Recent headlines about the Heart Bleed bug have business owners worried about the safety of their data. Yet one of the biggest risks to your company’s security comes from a source much closer to home: your employees and the way they engage with your data. Whether it’s simple carelessness that results in a laptop full of your customer’s financial information being stolen, or the deliberate destruction wrought by a disgruntled former employee, there are steps you can take to protect yourself.
Allen Falcon, CEO of Cumulus Global and specialist in cloud data security says, “The number one best practice for data protection small business owners need to know about is don’t rely solely on free services. When you use free services, you’re sacrificing security for data storage.” Below, he shares some other best practices for data protection.
1. Employment agreements must address data security
Spell out your expectations regarding data handling and technology use from day one with comprehensive policies that employees are required to read, sign, and abide by as a condition of employment. “Make it clear that any data that resides on the company’s computers is company property, and the company can access it at any time,” Falcon advises. Knowing that the boss is watching can discourage employees from doing things like downloading client lists prior to leaving the job.
A policy that ensures they’re obligated to either return or destroy any company data they have on their own personal devices is also essential. “You can make the payment of any accrued vacation time, severance packages, or other compensation contingent on complying with this policy,” he adds.
2. Grant access to data on a need-to-know basis
The easiest way to prevent your employees from doing anything untoward with your data is to never give them access to it in the first place. “Give access and permissions to work with data based strictly on job function,” Falcon says. “Limit the scope of what they have access to to the data they need to do their job and no more.” Giving employees limited access—for example, the ability to view a document, but not edit, print, or share it—is a viable option to keep your operation moving and your business secure.
“Every computer and device used in or for your business needs a password,” Falcon says. “Whether that’s the desktop computer, a smart phone, or a tablet—all of these devices need to be protected.” Strong passwords are at least eight characters long, contain upper and lower case letters, and at least one number or special character. “Using a single sign-on system allows your employees to access all of your individual systems by logging on once,” he added. “This makes managing your data easier and more secure.” Passwords should be changed every 60 to 90 days.

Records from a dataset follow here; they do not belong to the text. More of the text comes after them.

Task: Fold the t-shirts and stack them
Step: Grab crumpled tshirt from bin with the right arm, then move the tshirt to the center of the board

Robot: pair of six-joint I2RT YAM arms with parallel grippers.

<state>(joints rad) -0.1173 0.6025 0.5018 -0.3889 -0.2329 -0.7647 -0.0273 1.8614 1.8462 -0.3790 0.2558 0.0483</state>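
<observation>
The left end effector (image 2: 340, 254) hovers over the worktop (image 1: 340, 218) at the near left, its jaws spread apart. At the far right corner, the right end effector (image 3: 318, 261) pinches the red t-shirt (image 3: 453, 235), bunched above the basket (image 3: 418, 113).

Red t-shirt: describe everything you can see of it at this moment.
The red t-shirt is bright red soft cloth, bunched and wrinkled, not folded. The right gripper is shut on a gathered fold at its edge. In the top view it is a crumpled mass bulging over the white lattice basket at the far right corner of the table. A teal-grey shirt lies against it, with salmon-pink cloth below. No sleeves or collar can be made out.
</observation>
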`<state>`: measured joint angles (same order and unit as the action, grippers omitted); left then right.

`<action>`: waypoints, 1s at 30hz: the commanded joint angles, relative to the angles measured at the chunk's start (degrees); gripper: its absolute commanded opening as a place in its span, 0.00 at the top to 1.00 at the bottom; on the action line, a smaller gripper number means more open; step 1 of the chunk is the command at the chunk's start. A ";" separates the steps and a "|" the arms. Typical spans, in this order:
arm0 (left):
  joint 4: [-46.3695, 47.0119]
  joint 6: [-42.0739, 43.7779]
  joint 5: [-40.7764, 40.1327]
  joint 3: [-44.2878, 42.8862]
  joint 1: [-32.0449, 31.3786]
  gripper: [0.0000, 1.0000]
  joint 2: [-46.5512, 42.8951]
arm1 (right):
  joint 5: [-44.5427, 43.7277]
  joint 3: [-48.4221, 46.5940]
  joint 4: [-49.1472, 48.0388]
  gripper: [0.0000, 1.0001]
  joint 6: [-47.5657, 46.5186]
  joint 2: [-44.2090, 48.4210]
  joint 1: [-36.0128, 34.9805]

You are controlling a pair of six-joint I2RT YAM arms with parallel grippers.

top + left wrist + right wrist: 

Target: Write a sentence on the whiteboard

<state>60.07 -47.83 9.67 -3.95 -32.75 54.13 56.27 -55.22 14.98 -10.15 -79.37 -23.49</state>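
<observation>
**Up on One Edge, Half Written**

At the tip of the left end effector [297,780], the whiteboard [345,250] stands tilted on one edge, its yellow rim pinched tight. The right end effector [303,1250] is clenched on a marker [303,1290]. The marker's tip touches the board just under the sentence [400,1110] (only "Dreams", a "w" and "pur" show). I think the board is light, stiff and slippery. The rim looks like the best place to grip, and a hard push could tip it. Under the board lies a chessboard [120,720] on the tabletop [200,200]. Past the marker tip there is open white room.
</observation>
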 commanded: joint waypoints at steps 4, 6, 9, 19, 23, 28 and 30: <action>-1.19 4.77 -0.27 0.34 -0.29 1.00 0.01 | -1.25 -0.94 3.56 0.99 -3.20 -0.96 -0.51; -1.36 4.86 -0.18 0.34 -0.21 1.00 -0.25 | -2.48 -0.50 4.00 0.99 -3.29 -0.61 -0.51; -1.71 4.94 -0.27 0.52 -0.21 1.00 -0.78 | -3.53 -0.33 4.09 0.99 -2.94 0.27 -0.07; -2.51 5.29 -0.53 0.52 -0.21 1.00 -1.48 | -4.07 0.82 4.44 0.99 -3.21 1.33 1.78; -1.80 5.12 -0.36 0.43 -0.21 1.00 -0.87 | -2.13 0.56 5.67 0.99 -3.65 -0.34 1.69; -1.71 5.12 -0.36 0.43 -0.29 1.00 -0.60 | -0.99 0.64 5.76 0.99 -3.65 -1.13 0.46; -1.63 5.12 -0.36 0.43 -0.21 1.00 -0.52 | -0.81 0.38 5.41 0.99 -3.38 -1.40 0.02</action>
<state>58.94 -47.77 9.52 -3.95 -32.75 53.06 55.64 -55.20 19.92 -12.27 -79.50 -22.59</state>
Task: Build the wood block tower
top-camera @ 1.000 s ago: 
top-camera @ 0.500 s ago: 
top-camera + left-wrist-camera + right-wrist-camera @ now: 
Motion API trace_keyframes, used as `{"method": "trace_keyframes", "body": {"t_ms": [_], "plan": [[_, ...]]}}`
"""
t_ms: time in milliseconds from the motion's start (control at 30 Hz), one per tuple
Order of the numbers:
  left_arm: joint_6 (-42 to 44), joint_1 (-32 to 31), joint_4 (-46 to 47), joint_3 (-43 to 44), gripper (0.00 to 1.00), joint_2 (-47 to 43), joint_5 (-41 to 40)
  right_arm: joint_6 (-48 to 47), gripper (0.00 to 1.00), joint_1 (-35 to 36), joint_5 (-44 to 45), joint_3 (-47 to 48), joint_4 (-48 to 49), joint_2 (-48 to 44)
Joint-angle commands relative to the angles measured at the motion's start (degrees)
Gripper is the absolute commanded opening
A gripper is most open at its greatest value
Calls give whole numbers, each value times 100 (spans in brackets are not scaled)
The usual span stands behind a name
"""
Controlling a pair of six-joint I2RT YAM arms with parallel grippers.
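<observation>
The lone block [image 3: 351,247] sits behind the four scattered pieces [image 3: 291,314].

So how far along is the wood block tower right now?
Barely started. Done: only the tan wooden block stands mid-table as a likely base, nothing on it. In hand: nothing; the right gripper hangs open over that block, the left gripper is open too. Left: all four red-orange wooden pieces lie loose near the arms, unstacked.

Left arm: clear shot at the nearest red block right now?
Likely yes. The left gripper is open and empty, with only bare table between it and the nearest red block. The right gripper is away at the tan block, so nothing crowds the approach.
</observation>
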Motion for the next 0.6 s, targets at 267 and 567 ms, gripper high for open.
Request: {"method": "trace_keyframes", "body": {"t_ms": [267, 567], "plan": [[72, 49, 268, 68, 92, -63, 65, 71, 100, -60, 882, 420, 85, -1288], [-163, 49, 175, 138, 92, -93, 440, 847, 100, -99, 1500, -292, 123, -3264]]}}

4. Consider data wiping tools
Unprotected mobile devices are one of the leading causes of business data loss. “All your employee has to do is forget their smart phone in the cab for you to have a real problem,” Falcon says. If your company needs to comply with HIPAA or SEC regulations, for example, or your customers’ personally identifiable information is on that device, the ability to remotely wipe the data is essential. Check the functionality of the tools you may already be using, such as Google Apps, as data wiping abilities may already be built in.
5. Go to the cloud
Cloud storage is rapidly becoming the gold standard for business data. Because data that is stored in the cloud doesn’t live on any device you or your employees may be using, it doesn’t matter if that device is lost, stolen, or destroyed. No one will be able to access your data without logging into the cloud-based system. Falcon recommends combining cloud storage with a virtual desktop service, such as iDisplay Desktop for Windows or AT&T’s Virtual Desktop, to leave absolutely nothing–not even document files—residing on devices where they can be accessed without your permission.
6. Immediately suspend employee accounts upon termination
When an employee leaves, on good terms or bad, change their passwords immediately. Changing the password prevents your former employee from resetting their password remotely and being able to access your data for their own ends. As the business owner, you may need access to the data that is stored in those accounts, so you don’t want to delete them prematurely.